One of the nicest things about my pregnancy has been listening to the stories from my friends, family and colleagues about their experience. The women in my world have been really kind to me and made me appreciate how special this time is. They’ve reinforced the importance of looking after myself as well as advised and reassured me. The force of the sisterhood is strong around me.
People respond differently to being given advice and I’ve spoken to a few pregnant women who find it patronising, especially when their told they can’t or shouldn’t be doing what their doing. I can kind of understand this, although I don’t personally feel this way. My mum died of a brain tumour in 2011 and whilst my older sister shares her stories of pregnancy with me, it’s not quite the same.

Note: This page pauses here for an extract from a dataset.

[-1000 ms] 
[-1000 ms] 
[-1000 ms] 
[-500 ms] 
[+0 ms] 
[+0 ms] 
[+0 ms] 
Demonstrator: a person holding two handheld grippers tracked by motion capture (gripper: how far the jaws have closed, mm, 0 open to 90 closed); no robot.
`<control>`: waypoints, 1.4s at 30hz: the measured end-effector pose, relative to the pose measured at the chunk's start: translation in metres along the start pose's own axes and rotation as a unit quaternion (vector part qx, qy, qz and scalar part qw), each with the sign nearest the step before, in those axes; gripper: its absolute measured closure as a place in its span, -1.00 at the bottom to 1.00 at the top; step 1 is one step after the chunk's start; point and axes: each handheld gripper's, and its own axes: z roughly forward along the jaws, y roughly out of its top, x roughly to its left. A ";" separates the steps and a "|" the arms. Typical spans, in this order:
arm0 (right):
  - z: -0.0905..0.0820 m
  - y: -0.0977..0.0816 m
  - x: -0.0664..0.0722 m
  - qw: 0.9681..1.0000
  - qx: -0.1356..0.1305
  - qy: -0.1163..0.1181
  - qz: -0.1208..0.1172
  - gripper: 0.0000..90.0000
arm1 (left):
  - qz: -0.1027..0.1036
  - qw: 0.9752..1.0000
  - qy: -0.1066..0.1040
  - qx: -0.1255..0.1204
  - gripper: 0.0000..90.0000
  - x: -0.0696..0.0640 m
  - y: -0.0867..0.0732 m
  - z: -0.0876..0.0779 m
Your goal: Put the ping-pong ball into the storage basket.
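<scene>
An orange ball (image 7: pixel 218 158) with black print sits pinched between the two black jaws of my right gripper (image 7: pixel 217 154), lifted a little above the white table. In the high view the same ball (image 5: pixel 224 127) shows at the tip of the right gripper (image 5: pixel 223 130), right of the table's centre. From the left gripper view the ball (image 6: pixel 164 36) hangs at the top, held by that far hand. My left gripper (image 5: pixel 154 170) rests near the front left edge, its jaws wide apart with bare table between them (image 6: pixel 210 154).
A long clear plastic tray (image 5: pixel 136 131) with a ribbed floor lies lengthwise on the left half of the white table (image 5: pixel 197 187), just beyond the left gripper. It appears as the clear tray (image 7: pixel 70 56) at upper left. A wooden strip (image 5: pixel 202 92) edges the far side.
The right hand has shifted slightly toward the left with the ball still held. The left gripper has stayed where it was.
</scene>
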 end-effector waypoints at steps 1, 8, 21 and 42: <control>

I love getting advice from older women, women my mums age, as I image this might be some of what she might say. Every culture has old wives tales around pregnancy, so whilst I love to listen I won’t necessarily implement what I hear.
Alongside all the lovely (and graphic!) stories you’ll hear about pregnancy and labour you might also hear a few heartbreaking ones. Recently I met a friend who is a few years younger than me, and the last time we spoke she five months pregnant. Unfortunately she lost her baby, she had a full term still born. Even at 17 weeks my baby is very real to me. We have a relationship; I’m already a mum to my bump. I can’t imagine anything more devastating than losing my baby. To nurture this bump for nine months, to learn to love so extremely and deeply and then to lose it must be the most horrific experience, I cant even fathom it. It’s really made me appreciate the time I have with my bump, life is short and unexpected and random, so make the most of every step in this beautiful journey.